Slipping off to adult summer camp for a week is one huge benefit of being a Christian. I came home yesterday from the Mt. Hermon Christian Writers Conference, brimming with the joy of the Lord and holding the business cards of three agents and four publishers who asked to see my book.
I had a large time.
Mt. Hermon is a 107 year-old Christian conference center, nestled among the Redwood trees, high in California’s Santa Cruz mountains. It’s a place bent on reminding weary adults how alive and organic Jesus was when we were kids. Just breathing under those giant centurions robed in red bark is a relief I didn’t know I needed, like stepping off a crowded street into a store playing Bach.
At Mt. Hermon, Jesus is taken seriously in the best way possible.
In between pitching our stories to agents and editors, we gathered to sing and pray, remembering that while we are all building writing careers, Jesus is the foundation.
At Mt Hermon it doesn’t sound weird when strangers stop you and say: “You know you’re glowing right? The spirit of the Lord is all over you.”
Nor is it strange when someone promises to pray for you, but then rethinks it, sets down her coffee and does it on the spot, praying a rangy, open-sky prayer that echoes something you were thinking five minutes before.
At Mt. Hermon creativity is treated like the gift it is. At each gathering, the person known to be the funniest delivers announcements while some marketing-department creative explodes with a little audience-participation stage art.

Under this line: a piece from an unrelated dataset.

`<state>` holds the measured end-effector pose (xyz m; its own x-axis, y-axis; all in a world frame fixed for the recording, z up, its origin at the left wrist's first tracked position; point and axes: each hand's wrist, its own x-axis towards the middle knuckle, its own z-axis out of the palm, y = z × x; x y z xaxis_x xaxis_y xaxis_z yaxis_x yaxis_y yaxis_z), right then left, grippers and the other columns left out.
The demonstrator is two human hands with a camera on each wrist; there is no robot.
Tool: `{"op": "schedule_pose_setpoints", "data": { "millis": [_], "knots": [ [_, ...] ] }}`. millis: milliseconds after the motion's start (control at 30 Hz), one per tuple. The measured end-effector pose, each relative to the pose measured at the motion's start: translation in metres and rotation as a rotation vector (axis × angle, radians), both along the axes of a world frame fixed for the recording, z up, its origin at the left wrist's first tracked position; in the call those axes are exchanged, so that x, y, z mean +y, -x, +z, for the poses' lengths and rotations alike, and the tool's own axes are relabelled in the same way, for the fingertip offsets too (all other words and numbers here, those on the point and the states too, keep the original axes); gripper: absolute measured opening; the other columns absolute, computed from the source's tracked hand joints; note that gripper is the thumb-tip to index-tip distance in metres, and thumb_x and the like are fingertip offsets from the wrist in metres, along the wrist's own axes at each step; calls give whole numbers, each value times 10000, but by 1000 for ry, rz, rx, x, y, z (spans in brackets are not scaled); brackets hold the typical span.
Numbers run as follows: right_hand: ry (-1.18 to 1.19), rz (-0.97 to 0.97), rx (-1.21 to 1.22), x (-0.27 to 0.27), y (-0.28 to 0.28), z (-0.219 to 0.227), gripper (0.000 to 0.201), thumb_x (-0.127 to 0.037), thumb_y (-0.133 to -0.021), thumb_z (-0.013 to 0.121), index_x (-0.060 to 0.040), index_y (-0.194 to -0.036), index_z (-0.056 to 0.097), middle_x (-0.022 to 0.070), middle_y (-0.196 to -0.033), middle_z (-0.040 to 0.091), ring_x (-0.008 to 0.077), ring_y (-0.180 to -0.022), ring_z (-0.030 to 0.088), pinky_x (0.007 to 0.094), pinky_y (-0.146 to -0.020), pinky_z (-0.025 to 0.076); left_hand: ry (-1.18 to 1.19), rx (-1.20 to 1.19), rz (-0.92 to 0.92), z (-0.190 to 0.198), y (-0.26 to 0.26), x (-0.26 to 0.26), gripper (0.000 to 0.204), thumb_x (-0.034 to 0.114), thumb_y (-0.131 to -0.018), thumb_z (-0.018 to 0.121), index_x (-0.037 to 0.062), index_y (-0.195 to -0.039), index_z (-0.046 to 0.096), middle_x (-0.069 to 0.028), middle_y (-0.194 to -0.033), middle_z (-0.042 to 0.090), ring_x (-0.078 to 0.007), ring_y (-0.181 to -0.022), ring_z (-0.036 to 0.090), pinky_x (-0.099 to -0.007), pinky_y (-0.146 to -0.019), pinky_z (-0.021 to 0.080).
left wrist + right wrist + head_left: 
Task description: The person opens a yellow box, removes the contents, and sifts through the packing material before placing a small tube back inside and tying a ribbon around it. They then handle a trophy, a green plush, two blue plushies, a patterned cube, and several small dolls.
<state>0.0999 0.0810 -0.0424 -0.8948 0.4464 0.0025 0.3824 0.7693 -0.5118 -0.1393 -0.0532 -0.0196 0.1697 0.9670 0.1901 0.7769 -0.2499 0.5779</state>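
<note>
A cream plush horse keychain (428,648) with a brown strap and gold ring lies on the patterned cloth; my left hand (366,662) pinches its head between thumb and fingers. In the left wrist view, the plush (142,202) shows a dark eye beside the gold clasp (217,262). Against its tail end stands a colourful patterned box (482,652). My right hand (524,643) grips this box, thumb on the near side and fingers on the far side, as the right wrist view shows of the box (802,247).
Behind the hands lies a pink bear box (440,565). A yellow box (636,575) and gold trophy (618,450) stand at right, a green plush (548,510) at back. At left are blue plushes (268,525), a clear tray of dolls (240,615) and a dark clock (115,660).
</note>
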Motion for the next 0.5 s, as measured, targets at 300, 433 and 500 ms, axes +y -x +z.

I’ve wandered through a lot of wilderness since I decided to follow Jesus, but at Mount Hermon, I finally found the meadow I was looking for. I was perfectly myself there and perfectly peaceful at the same time. This is no small thing.
The good news is: God is no respecter of persons, so you can do it too.
All the creative energy relegated to your daydreams is there for a reason. Use it. Or as key-note speaker McNair Wilson said:
“What if you really are as magnificent as God made you to be? If you don’t do you, you doesn’t get done and God’s creation is incomplete.”
Jesus is the foundation for everything I want to build, but that wasn’t always the case. I built many high-maintenance structures without him, but they were shifty and eventually crumbled. What I’m doing now satisfies me in ways I can’t explain without crediting Jesus. He is the reason I write.
So, what are you born to do? What daydreams are trapped by your cubicle? Need some practical tools for freeing them? Mt. Hermon gave me a bunch, I’ll share next week.
Beautiful.
Thank you for your post, Erin. You are a gifted writer–your personal voice rings through in your writing, as does your heart for God. I got teary-eyed at the end of your piece because you captured what I felt at the Mt. Hermon Writers Conference, too! What a pleasure to share that 15-minute escape in the redwoods with you. The photo you took of our trek really captures the beauty of that place. Congrats on the agents and publishers asking for your manuscript. I pray Jesus will disseminate your writing into the world as He sees fit. Love you, dear sister-in-Christ.
Thanks Gabi! Don’t you love that pic? I think it’s even better with you in it, gives a little scale for the trees. I too pray that Jesus will disseminate this work as well, that will work better than if I’m behind it. 😉 Love to you.
“Like!”
Oh my gosh! I sent you a private message right before I read your Blog. This is very cool Erin — praise God!
still a long way to go, but an exciting development to say the least.
Love this….my best friend was at that conference and feels the same as you and I am loving the reports she brought back!!! You paint the picture very well and now I am thinking about going next year!!
Dixie, you should absolutely go. So many good things happen there. Hope to see you next year.